コロナで子どもたちの絵が変わった 新百合ヶ丘の絵画教室 驚く指導者「小さな子でも世の中の危機感が分かるのか」

安田栄治 (2020年8月11日付 東京新聞朝刊)

アトリエ一番坂で油絵の制作に取り組む子どもたち

 いったん落ち着いたかに見えた新型コロナウイルスの感染が急激に広がっています。影響は長期化し、先行きは見えず、世の中に暗い影を落としています。こんな時だからこそ、沈みがちな心を奮い立て地域を明るく照らす人々を紹介します。

1977年創設、これまでに1000人超の子を指導

 ビルが立ち並ぶ街並み。その上空から1頭、また1頭と竜が舞い降りる−。11歳の少女が竜と街をモチーフにした油絵の制作に取り組んでいる。

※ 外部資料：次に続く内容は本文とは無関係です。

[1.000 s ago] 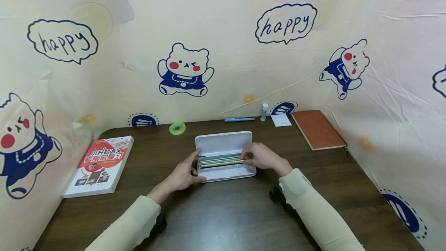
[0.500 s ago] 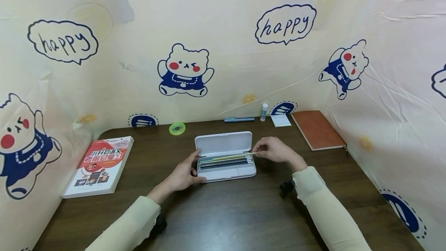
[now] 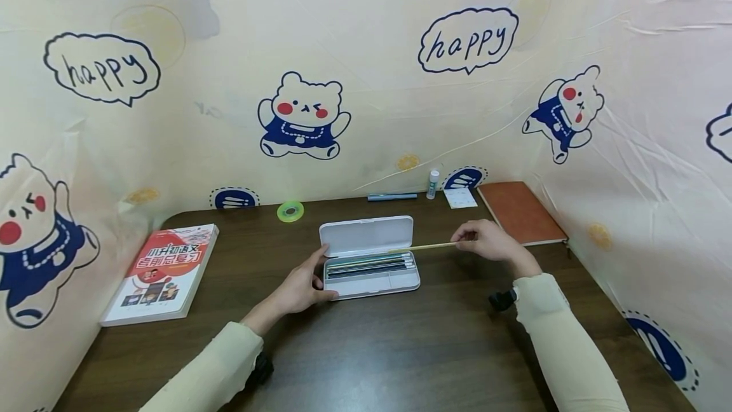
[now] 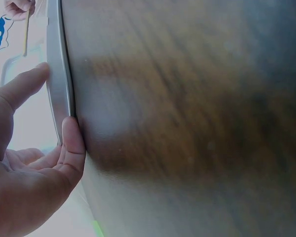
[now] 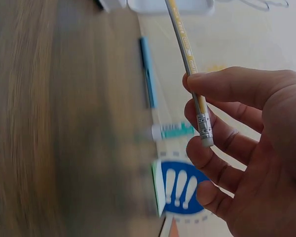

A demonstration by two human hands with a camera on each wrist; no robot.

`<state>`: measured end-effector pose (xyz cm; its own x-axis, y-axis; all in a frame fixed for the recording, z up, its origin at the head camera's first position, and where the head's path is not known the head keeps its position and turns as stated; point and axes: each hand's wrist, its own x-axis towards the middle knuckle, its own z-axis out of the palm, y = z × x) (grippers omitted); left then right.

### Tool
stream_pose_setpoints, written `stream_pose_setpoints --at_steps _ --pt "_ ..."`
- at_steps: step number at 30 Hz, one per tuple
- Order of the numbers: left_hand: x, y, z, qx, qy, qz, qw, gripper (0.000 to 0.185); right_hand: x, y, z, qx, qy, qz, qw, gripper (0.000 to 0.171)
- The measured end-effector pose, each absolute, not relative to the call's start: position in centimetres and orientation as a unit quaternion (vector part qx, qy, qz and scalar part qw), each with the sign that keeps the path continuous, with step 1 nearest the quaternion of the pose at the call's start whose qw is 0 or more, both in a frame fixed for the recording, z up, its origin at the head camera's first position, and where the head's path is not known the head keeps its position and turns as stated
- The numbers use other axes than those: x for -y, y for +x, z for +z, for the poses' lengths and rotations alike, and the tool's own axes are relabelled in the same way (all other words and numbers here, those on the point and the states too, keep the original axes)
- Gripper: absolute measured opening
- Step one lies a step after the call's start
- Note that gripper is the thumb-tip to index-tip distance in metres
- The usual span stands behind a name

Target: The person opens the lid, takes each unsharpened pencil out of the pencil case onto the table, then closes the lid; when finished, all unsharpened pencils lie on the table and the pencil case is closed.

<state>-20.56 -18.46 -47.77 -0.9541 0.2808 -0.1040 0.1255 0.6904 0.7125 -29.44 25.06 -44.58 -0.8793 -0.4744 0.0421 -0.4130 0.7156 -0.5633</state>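
Observation:
A white pencil case (image 3: 354, 287) lies on the dark wooden table with its lid (image 3: 368, 236) raised at the back. Several pencils (image 3: 372, 265) rest side by side inside it. My left hand (image 3: 298, 286) holds the case by its left end, thumb and fingers on its edges, as the left wrist view also shows. Off to the right, my right hand (image 3: 486, 240) pinches a yellow-and-grey striped pencil (image 5: 182, 42) between thumb and index finger, close to its white eraser end. The pencil's far end still overlaps the right side of the case in the head view.
A red-and-white book (image 3: 160, 272) lies at left. Along the back are a green tape roll (image 3: 290, 211), a blue pen (image 3: 392, 197), an upright glue stick (image 3: 433, 184) and a small paper pad (image 3: 460, 198). A brown notebook (image 3: 523, 213) lies back right, near the right hand.
My right hand has moved from inside the case to the right, drawing the yellow pencil out lengthwise. My left hand stays at the case's left end.

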Motion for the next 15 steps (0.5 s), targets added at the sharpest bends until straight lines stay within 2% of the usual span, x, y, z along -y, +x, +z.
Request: stream_pose_setpoints --at_steps 15 --pt "18.6 -20.6 -47.8 -0.915 0.111 0.373 0.105 0.104 -29.6 -29.3 -45.3 -0.936 -0.211 -0.278 0.054 0.007"
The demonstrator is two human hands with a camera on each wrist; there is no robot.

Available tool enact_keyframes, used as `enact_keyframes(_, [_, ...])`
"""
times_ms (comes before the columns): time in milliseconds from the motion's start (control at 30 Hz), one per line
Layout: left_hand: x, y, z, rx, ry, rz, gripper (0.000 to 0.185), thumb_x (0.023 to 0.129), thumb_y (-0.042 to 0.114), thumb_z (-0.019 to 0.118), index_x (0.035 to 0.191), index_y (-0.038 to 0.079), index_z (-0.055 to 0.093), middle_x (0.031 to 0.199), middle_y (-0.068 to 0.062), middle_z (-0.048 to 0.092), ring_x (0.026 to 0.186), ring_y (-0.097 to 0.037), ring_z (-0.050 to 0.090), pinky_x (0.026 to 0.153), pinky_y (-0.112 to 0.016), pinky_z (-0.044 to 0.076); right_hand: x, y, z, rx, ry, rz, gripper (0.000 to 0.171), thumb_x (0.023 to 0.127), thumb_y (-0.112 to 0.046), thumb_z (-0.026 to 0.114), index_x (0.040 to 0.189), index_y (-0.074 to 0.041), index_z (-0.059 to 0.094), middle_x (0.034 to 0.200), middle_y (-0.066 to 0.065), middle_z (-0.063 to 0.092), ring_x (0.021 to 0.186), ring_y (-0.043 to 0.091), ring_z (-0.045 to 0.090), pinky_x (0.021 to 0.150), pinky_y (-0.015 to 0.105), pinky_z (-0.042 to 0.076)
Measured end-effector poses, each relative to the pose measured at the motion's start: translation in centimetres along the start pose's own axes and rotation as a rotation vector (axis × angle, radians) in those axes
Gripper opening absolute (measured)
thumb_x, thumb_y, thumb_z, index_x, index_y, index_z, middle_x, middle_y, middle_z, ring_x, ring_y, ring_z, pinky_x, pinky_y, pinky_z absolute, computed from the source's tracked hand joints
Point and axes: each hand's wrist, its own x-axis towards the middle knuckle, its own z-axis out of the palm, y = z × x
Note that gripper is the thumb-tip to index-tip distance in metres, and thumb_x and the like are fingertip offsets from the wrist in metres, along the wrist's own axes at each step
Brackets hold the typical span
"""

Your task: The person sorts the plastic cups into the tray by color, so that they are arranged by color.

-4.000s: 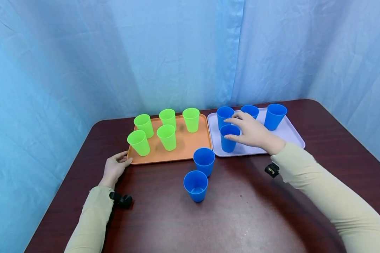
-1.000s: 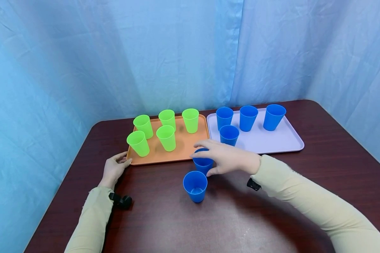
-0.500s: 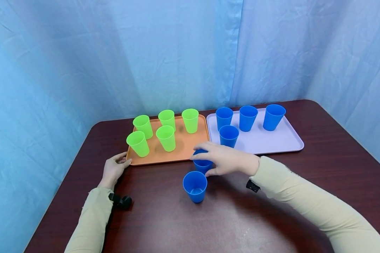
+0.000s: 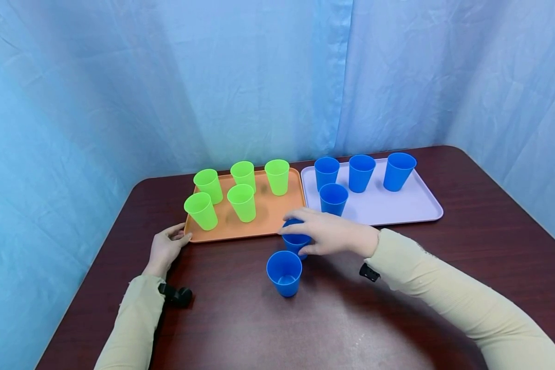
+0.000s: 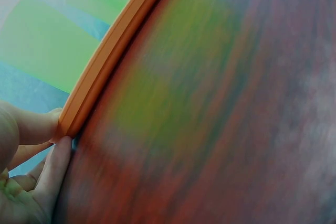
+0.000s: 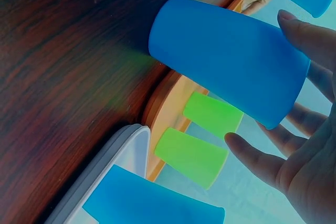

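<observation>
My right hand (image 4: 330,231) is around a blue cup (image 4: 296,242) that stands on the table just in front of the orange tray. The right wrist view has the thumb (image 6: 302,32) lying against this cup near its rim, with other fingers partly hidden behind it. A second blue cup (image 4: 285,277) stands directly in front, toward me. At the near left corner of the orange tray (image 4: 284,208), my left hand (image 4: 165,249) pinches the rim between thumb and fingers, as the left wrist view shows. Several upright green cups (image 4: 243,204) occupy that tray.
To the right, a lavender tray (image 4: 400,208) adjoins the orange one. It carries a back row of blue cups (image 4: 362,174) and one more blue cup (image 4: 333,200) before them. A light blue curtain (image 4: 259,77) hangs behind the dark wooden table (image 4: 231,318).
Four seconds ago my right hand was at the front blue cup on the lavender tray; it has since moved left and nearer, to a cup on the table. My left hand stays at the corner.
</observation>
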Motion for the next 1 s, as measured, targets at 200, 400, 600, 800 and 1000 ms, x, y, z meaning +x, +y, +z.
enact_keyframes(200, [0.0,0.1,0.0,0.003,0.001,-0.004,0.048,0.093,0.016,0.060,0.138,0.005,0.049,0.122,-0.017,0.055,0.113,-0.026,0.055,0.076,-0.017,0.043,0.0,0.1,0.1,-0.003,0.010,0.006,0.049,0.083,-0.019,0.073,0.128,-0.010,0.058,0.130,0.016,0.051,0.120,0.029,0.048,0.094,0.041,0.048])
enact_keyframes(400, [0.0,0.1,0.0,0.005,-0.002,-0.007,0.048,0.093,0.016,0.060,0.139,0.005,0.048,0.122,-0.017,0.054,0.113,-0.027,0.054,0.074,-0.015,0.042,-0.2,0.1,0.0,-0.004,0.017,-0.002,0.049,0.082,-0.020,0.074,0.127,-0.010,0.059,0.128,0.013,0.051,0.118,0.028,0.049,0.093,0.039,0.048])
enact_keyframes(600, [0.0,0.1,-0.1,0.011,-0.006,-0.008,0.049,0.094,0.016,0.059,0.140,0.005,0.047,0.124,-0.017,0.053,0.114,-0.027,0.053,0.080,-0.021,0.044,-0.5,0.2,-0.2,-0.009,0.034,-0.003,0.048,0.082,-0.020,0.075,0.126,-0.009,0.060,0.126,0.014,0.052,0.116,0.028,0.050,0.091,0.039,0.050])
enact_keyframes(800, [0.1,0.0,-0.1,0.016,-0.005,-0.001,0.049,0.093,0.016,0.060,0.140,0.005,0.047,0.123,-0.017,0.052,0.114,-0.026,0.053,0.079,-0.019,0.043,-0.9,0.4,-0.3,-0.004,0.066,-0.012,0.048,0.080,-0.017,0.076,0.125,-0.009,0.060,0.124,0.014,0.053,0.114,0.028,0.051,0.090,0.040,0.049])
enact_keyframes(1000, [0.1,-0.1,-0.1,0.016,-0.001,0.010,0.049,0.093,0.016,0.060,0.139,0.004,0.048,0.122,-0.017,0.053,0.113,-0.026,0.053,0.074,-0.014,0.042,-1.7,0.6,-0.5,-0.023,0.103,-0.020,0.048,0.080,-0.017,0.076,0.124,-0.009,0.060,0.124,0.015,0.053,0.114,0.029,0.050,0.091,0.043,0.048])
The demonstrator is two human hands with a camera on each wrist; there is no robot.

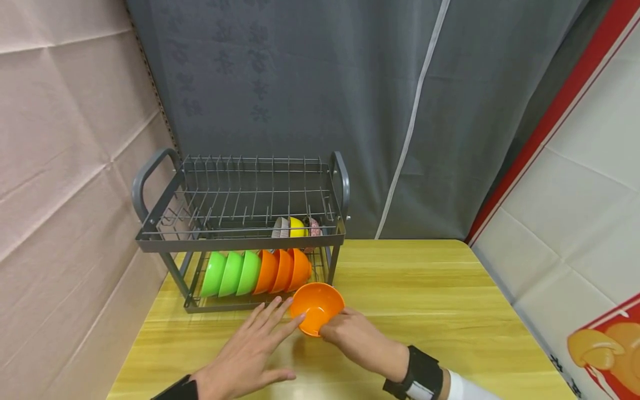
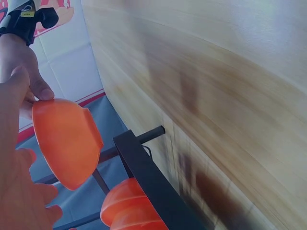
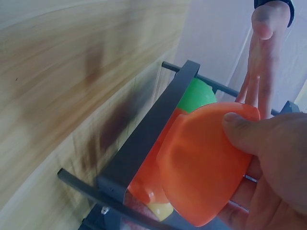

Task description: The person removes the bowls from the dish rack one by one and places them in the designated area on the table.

 少女が読んできた小説の中では、竜は恐ろしく怖い存在とされることが多い。だが、人気アニメ映画で、人間を助けるヒーローとして描かれた竜を見た。新型コロナウイルスの恐怖におびえる街を4頭の竜が守るところを表現しよう、と少女は考えた。

 川崎市麻生区の小田急線新百合ヶ丘駅前。マプレ専門店街にある絵画教室「アトリエ一番坂」には、幼児から大人まで約50人が通う。主宰する舘岡豊照(たておかとよてる)さん(75)と妻の悦子さん(72)は1977年の創設以来、1000人を超える子どもを指導してきた。コロナ禍で子どもたちに生じた大きな変化には、型にはめず自由な発想を重んじてきた2人でさえも、驚きを隠せない。

 4月の緊急事態宣言から2カ月間は休講。宣言が解除されて再開すると、子どもたちは待ちに待っていたように通って来た。「外出自粛で不自由な生活を強いられ、やりたいことも我慢するしかなかったからでしょう」とみる舘岡さん。気が付いたのは、子どもたちの顔つきの変化だ。

「今感じているものを形に残そう、という顔つき」

 舘岡さんは「小さな子でも世の中の危機感が分かるのか、今感じているものを形に残そうという顔つき。一筆一筆に力がこもり、その気持ちが絵にも表れている」と言葉に力を込める。

街を守るために舞い降りる竜の絵を描いている鈴木美古都さん=川崎市麻生区のマプレ専門店街で

 竜の絵を描いている鈴木美古都(みこと)さん(川崎市立片平小学校6年)は当初、恐竜時代の火山をバックに竜を描くことを考えたが、ビルの合間に舞い降りさせた。美古都さんは「これまでは想像したものを絵にする勇気がなかった。でも、今は思ったことを描きたい気持ちが強い。人や街を助けようとする竜の姿を描きたい」。コロナ禍の社会に一筋でも光が差すことを望み、キャンバスに向かう。

 美古都さんの母親・由花さんは「モチーフを決めるのが難しくて悩む子でしたが、今は自分で考えたものを描きたいという意欲がある。外出自粛中にいろいろ考えたのだと思う。自分の今を残したいという気持ちと集中力の高さを感じる」と娘の成長に目を細める。

絵に残し、10年、20年後に振り返ることが力に

 川崎市立麻生小4年の吉田一晴(いっせい)君(9)は「丸いフロントガラスや車両の丸さを描くのは難しい」とこぼしながらも、想像上の丸みを帯びた地下鉄車両をモチーフに筆を走らせている。横浜市営地下鉄が新百合ケ丘駅まで延伸する工事が始まるのを心待ちにし「こんな車両が走らないかなと想像するのは楽しい」と語った。

丸い車両を描いている吉田一晴君(手前)を指導する舘岡さん

 舘岡さんによると、まだ小さい子の場合、直線的な絵になりやすい。「難しい曲線にチャレンジするあたり、一晴君にも今の自分の思いを大事にしたい気持ちが強まっていると感じる」

 子どもたちは、10月にマプレ専門店街で開催予定の「子どもの油絵野外展」に向けて、感染防止に努めながら作品制作に励んでいる。「将来、芸術家になる子は少ないですよ。教師や会社員、公務員、研究者…、何になるのかな」と見守る舘岡さん。「コロナ禍の今感じていることをこうして絵に残せば、10年後、20年後だって、絵を見て振り返ることができる。それはきっと、この子たちの力になる」。子どもたちの顔を見てうなずいた。